Showing posts with label Prof. Jelili Omotola. Show all posts
Showing posts with label Prof. Jelili Omotola. Show all posts

Thursday, March 16, 2017

VCs, Let Tuition-Free Varsities Stay

By Paul Onomuakpokpo
As the nation contends with slumped economic fortunes that are mainly accruable from oil resources, it makes hefty sense to contemplate fresh ways to source revenues to sustain the operations of institutions. But increasing the cost of university education that would be borne by students and their parents as recently proposed by vice chancellors should not be one of these measures.
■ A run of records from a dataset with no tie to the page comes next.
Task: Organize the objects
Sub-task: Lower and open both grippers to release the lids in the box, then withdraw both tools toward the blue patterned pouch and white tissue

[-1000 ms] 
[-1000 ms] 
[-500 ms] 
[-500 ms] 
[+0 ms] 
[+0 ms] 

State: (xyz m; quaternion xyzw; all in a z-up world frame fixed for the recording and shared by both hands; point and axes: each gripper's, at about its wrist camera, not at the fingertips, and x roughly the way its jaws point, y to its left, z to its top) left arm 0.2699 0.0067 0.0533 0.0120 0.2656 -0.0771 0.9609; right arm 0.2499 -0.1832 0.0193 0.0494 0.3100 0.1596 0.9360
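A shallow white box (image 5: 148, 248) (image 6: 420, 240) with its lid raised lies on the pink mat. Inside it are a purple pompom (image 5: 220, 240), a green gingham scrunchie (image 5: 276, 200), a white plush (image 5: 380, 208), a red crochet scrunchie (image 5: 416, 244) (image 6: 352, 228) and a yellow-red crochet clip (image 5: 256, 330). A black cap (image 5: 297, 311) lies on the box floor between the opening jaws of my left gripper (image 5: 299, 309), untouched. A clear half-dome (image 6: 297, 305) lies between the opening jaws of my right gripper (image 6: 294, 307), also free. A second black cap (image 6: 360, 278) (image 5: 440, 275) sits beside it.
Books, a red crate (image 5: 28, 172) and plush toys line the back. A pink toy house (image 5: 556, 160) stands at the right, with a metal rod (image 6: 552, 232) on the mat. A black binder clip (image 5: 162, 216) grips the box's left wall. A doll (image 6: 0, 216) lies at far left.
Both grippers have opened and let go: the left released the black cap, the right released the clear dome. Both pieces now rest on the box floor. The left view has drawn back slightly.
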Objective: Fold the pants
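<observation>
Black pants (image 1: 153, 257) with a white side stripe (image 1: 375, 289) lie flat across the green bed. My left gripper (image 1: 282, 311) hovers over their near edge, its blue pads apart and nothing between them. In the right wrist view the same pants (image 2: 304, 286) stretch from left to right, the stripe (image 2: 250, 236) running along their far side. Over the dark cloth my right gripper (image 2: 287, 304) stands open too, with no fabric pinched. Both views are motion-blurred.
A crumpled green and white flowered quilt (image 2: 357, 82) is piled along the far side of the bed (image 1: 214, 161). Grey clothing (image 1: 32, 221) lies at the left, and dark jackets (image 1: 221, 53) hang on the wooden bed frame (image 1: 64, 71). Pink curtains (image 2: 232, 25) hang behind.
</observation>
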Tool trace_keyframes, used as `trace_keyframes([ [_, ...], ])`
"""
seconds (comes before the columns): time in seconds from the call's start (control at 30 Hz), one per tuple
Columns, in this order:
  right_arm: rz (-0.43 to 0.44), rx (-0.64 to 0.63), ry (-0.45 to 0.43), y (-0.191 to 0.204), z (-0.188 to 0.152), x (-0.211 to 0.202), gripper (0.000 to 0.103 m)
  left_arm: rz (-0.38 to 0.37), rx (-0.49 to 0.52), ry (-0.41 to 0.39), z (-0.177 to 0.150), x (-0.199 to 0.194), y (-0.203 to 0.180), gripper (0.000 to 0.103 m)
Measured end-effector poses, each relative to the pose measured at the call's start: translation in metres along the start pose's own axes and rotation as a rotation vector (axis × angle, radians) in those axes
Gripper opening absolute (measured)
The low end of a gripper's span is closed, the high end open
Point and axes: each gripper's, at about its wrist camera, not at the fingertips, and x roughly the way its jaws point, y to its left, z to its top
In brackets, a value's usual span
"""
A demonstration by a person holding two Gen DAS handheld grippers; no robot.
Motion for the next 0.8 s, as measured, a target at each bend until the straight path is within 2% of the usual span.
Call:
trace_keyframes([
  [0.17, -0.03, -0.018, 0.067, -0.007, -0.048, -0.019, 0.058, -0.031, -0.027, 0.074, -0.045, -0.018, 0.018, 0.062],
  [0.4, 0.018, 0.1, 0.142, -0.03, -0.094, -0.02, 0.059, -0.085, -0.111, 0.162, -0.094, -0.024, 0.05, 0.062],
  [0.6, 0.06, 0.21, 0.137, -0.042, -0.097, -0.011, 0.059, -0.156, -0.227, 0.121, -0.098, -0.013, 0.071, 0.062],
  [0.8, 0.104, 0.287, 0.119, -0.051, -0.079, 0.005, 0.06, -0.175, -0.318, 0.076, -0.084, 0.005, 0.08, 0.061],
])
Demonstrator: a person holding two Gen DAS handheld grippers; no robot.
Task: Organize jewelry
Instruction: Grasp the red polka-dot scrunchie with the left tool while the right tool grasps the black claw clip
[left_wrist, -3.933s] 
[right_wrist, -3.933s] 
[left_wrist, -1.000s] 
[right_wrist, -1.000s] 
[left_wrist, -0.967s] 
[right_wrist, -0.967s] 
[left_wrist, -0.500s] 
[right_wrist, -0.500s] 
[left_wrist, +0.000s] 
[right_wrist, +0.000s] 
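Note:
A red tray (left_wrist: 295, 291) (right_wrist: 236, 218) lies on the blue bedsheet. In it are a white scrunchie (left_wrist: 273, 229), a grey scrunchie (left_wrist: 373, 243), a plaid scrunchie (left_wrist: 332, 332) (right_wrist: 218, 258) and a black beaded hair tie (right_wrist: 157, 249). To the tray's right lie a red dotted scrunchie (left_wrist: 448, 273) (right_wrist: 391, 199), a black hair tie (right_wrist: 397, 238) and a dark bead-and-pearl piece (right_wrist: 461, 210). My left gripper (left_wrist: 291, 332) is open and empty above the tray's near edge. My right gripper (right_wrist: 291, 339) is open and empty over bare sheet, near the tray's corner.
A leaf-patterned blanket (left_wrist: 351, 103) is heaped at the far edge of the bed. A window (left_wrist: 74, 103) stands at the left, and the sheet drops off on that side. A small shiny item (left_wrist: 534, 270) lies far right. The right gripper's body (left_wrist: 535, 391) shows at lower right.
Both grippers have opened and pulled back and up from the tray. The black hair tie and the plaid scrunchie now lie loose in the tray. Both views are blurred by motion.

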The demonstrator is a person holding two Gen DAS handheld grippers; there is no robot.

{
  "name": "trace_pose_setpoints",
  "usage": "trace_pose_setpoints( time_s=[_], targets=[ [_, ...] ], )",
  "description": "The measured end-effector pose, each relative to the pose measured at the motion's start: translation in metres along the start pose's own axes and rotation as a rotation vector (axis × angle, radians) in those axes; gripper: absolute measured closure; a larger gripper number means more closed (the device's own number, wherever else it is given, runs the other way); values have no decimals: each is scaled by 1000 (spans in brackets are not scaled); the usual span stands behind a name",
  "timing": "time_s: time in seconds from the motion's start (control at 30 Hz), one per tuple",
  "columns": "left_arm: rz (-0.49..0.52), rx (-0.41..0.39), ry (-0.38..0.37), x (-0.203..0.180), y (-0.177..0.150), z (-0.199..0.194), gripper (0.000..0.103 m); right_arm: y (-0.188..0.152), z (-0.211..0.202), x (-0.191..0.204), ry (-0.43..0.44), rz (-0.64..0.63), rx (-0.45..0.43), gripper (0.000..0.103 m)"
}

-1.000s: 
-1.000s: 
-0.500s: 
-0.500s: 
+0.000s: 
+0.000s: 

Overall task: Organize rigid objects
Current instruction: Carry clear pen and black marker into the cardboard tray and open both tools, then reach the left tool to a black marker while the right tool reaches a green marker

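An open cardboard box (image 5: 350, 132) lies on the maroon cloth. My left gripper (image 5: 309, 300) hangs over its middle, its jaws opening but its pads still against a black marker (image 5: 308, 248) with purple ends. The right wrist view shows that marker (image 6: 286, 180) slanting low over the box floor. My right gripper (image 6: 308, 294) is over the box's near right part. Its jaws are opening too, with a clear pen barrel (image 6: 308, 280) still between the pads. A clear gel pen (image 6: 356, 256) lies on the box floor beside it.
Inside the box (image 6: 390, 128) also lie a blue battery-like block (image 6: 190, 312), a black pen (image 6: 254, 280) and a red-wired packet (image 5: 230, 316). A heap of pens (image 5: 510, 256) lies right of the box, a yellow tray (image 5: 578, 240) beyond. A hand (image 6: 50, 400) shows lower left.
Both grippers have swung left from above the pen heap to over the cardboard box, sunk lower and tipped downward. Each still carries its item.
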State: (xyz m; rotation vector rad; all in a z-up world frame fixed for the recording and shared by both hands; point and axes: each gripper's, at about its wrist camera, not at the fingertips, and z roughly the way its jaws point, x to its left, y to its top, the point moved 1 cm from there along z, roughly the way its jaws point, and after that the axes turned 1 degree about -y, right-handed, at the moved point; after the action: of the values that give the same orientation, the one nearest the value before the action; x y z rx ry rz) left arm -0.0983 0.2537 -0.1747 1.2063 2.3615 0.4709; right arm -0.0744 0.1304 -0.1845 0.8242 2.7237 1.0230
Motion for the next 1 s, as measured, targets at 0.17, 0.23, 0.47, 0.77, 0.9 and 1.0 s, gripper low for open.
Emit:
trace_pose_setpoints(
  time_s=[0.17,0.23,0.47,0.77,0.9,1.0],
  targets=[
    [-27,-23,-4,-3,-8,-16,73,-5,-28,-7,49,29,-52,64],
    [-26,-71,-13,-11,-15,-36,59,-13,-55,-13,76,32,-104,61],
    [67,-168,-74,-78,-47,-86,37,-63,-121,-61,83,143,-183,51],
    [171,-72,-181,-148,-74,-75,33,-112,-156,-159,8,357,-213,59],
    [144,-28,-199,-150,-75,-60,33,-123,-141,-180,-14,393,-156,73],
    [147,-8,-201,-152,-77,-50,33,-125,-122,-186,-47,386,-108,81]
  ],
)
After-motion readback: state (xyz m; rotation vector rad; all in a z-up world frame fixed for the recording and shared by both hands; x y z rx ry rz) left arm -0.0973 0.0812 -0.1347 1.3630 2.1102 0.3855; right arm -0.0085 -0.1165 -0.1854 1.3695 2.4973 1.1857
By proposing that tuition-free university education should be abolished, the vice chancellors under the aegis of the Committee of Vice Chancellors of Nigerian Universities have only reopened an old debate. It is the right time for the debate because it throws up the imperative to prudently manage resources so that there would be enough to deploy in important areas of the nation amid the recession.
The economic crisis has rendered the government at both the federal and state levels incapable of paying workers and pensioners. Now, there have been lamentations about how the paucity of funds has become a major impediment to the actualisation of the great visions that different levels of government and their officials have for the people. 
Yet it is a wrong time for the debate because the same economic crisis that has reduced the funds available for the government has also impoverished the citizens. Indeed, since the citizens are the more adversely affected, vice chancellors should not expect parents to get money to bear an additional cost of university education. Is it the parents who have been rendered jobless by the closure or relocation of their companies that would pay the tuition? Or is it the parents who receive N18,000 minimum wage that would pay it? Even with the universities operating the so-called tuition-free system now, is it all the citizens whose children are qualified for university education that can afford it?
The idea of stopping the tuition-free policy should be jettisoned simply because of the poor. Remember, most of these vice-chancellors and others who are canvassing the payment of fees in universities enjoyed tuition-free university education. But for this, most of them would not be where they are now. Those in the South West during the government of the late Chief Obafemi Awolowo often recall with a high sense of gratitude how his free educational policy made it easy for them to go to school. Yes, the population of university students then was not as much as we have now.